• **Task description**
Copy out again, unchanged, the line that contains "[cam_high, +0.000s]" and every line after it down to the last line of the data.

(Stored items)
--- START ---

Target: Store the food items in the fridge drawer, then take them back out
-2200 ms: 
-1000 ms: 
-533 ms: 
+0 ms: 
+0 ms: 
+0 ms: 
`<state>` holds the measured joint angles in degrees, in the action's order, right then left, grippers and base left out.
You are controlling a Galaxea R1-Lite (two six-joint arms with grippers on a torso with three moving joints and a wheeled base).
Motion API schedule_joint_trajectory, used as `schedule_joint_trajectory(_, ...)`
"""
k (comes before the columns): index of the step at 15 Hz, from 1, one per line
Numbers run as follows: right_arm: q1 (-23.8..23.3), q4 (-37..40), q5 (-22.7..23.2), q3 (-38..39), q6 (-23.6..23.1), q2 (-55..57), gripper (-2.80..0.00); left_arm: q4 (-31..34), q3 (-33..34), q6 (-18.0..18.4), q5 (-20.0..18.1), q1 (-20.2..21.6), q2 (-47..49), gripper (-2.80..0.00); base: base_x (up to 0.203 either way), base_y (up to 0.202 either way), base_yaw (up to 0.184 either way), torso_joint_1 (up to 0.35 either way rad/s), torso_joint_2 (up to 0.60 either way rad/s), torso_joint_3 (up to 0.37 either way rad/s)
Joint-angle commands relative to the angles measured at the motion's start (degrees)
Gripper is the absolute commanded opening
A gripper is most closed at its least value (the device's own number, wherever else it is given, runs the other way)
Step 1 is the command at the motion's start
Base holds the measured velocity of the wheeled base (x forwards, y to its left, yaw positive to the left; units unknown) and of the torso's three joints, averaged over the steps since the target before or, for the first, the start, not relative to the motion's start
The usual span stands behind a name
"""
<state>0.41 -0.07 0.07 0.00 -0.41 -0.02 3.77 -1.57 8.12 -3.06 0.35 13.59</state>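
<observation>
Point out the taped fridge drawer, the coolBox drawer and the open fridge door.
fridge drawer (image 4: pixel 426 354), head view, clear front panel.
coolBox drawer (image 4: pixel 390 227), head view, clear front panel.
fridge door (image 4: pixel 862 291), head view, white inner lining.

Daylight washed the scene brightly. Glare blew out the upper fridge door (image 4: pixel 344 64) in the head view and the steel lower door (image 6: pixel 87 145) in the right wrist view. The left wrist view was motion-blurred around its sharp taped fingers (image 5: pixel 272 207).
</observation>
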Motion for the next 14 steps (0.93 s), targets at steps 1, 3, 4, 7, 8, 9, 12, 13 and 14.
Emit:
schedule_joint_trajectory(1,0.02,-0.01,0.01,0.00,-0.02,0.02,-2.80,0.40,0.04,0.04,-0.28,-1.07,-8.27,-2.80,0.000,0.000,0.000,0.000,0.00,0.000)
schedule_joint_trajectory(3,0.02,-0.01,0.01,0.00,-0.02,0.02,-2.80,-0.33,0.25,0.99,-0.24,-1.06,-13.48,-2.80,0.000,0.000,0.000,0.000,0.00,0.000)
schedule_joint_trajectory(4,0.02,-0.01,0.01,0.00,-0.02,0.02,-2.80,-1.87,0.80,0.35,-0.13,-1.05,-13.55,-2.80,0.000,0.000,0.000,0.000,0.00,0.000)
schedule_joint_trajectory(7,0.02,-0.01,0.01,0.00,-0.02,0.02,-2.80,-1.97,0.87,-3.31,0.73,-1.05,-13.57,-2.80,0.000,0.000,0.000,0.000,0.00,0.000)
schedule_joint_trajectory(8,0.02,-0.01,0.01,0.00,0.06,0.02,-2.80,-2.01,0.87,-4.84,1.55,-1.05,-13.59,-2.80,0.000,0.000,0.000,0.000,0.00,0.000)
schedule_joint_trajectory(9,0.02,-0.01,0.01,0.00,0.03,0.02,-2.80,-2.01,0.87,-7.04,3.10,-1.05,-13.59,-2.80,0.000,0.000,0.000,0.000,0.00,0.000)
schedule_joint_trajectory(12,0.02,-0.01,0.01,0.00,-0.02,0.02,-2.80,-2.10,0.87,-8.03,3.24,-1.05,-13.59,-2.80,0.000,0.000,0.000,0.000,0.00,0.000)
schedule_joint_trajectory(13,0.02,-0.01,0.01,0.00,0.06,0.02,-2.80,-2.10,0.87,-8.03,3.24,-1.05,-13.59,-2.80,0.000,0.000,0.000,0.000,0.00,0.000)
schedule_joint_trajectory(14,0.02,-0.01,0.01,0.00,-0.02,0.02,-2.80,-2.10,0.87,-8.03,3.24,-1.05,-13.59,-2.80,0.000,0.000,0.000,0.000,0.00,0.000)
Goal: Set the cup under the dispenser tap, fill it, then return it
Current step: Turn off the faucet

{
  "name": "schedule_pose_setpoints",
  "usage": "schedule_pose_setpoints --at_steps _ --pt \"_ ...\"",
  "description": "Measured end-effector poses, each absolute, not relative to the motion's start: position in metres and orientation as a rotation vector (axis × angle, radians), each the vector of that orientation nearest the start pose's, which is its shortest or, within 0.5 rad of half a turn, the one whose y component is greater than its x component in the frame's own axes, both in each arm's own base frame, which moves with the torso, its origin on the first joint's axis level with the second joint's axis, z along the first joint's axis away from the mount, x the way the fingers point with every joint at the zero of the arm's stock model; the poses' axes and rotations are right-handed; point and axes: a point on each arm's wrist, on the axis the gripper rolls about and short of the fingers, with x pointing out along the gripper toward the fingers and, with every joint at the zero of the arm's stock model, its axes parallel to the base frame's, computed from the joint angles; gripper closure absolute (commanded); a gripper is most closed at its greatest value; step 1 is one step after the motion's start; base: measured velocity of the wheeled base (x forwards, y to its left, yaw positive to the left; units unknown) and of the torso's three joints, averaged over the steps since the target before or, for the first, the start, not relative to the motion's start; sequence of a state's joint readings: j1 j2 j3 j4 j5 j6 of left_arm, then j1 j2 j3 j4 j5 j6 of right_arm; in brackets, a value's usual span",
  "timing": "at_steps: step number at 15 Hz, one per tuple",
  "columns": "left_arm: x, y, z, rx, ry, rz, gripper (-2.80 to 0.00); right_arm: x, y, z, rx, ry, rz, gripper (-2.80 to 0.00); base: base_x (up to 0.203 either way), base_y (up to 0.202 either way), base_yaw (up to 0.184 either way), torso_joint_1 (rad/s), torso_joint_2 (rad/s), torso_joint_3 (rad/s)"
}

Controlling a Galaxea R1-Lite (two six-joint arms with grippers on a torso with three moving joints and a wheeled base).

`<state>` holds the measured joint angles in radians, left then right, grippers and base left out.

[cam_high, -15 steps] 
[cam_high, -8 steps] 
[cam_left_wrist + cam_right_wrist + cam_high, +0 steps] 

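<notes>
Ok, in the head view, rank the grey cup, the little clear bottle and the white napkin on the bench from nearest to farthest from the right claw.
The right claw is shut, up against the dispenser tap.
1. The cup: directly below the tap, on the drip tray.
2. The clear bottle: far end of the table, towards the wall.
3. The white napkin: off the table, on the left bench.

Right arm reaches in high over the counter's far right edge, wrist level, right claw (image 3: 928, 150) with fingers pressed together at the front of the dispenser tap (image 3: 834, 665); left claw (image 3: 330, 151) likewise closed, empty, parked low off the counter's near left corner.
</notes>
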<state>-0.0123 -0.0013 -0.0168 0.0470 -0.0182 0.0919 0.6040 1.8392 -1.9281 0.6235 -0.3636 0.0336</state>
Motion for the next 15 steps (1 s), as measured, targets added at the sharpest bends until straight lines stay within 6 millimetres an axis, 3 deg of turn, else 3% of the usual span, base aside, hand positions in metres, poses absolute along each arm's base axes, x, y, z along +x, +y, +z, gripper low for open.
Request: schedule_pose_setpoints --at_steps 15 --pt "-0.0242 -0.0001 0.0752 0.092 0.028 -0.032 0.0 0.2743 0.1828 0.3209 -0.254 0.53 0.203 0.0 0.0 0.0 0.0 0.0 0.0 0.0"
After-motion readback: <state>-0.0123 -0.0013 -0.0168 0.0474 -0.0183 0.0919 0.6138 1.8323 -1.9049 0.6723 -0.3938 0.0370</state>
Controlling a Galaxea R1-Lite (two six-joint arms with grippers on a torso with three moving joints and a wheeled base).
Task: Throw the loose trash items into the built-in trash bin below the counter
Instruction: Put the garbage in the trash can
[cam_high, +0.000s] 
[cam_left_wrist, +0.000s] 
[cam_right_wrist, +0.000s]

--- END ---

• **Answer space**
[cam_high, +0.000s] 
[cam_left_wrist, +0.000s] 
[cam_right_wrist, +0.000s]

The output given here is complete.